■ **Description of the task**: From top to bottom, return the listing exactly as it appears, omitting its images.
** Opening Dataset excerpt block **
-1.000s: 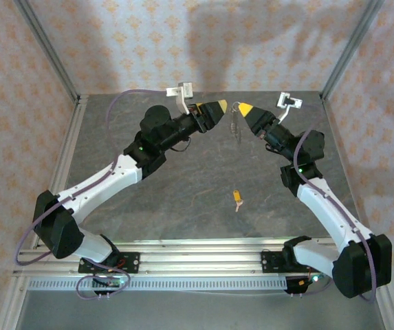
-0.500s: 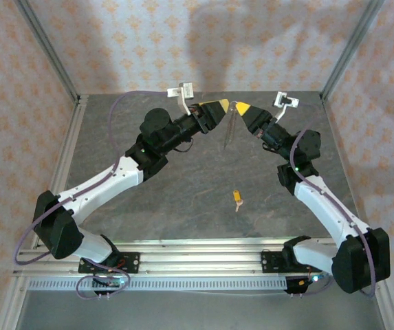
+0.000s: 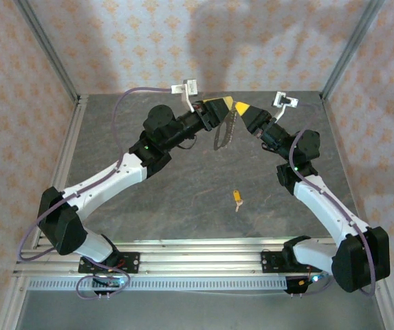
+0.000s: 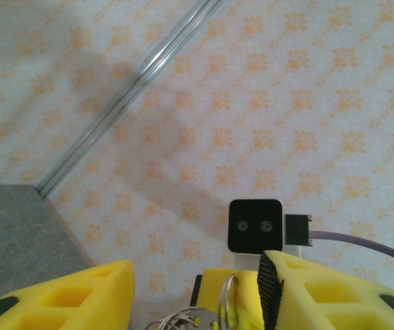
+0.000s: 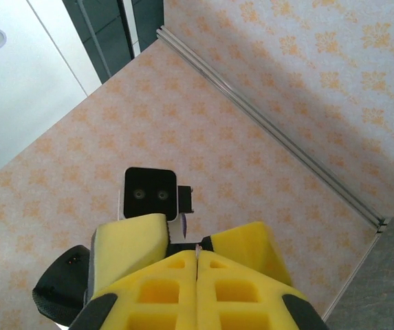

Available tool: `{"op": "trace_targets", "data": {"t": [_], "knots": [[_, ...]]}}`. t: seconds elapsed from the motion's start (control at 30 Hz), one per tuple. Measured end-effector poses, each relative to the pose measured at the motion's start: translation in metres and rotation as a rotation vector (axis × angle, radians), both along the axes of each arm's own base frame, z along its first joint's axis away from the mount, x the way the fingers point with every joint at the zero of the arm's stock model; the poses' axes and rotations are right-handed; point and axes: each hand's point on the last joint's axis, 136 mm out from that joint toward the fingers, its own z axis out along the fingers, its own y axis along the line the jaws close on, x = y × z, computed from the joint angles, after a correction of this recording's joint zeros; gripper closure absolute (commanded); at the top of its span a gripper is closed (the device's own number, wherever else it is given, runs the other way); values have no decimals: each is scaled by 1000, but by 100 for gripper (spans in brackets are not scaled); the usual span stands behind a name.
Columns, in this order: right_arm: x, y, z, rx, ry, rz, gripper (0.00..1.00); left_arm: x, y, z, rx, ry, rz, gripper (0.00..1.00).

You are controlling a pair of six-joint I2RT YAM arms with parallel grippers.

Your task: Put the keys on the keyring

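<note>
Left claw [image 3: 222, 104] parted, right claw [image 3: 241, 108] pinched shut, tips nearly meeting, both held aloft

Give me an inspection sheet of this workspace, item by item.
Surface: grey table, one key lying on it.
Job's things: key, orange head, lies flat near the table's middle, apart from both arms; keyring hangs in the air at the far side, below the two gripper tips.
Clutter: nothing seen.
Grippers: left gripper open, fingers either side of the keyring's top; right gripper shut on the keyring.
Cables: purple cable leads off the right wrist camera; no tangle seen.
Surroundings: patterned walls, metal frame post at the corner.
</note>
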Motion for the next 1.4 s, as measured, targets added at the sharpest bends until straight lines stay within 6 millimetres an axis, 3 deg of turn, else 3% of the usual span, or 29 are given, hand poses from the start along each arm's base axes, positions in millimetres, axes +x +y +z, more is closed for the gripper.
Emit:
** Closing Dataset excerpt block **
■ **Task output**:
-1.000s: 
-0.500s: 
+0.000s: 
+0.000s: 
+0.000s: 

Available tool: `{"op": "trace_targets", "data": {"t": [_], "knots": [[_, ...]]}}`. t: seconds elapsed from the motion's start (control at 30 Hz), one per tuple. Measured end-effector poses, each relative to the pose measured at the motion's start: translation in metres and rotation as a rotation vector (axis × angle, radians), both along the axes of each arm's own base frame, z along its first joint's axis away from the mount, x the way the fingers point with every joint at the zero of the arm's stock model; the poses' axes and rotations are right-handed; point and axes: each hand's point on the last joint's axis, 136 mm out from that joint toward the fingers, its own z axis out along the fingers, its own y axis along the line the jaws close on, x = y × z, computed from the joint angles, after a correction of this recording's joint zeros; gripper closure absolute (commanded); at the top of its span a gripper is closed (the device's own number, wherever else it is given, runs the other way); values have no decimals: each is scaled by 1000, but by 100 for gripper (spans in brackets are not scaled); the usual span stands behind a name.
Columns, in this order: right_arm: x, y, z, rx, ry, rz, gripper (0.00..1.00); left_arm: x, y, z, rx, ry, rz, gripper (0.00..1.00).

You are controlling a pair of six-joint I2RT YAM arms with parallel grippers.

Your task: Put the keys on the keyring

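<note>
Left claw [image 3: 222, 104] parted, right claw [image 3: 241, 108] pinched shut, tips nearly meeting, both held aloft

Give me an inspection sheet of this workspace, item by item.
Surface: grey table, one key lying on it.
Job's things: key, orange head, lies flat near the table's middle, apart from both arms; keyring hangs in the air at the far side, below the two gripper tips.
Clutter: nothing seen.
Grippers: left gripper open, fingers either side of the keyring's top; right gripper shut on the keyring.
Cables: purple cable leads off the right wrist camera; no tangle seen.
Surroundings: patterned walls, metal frame post at the corner.
</note>
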Motion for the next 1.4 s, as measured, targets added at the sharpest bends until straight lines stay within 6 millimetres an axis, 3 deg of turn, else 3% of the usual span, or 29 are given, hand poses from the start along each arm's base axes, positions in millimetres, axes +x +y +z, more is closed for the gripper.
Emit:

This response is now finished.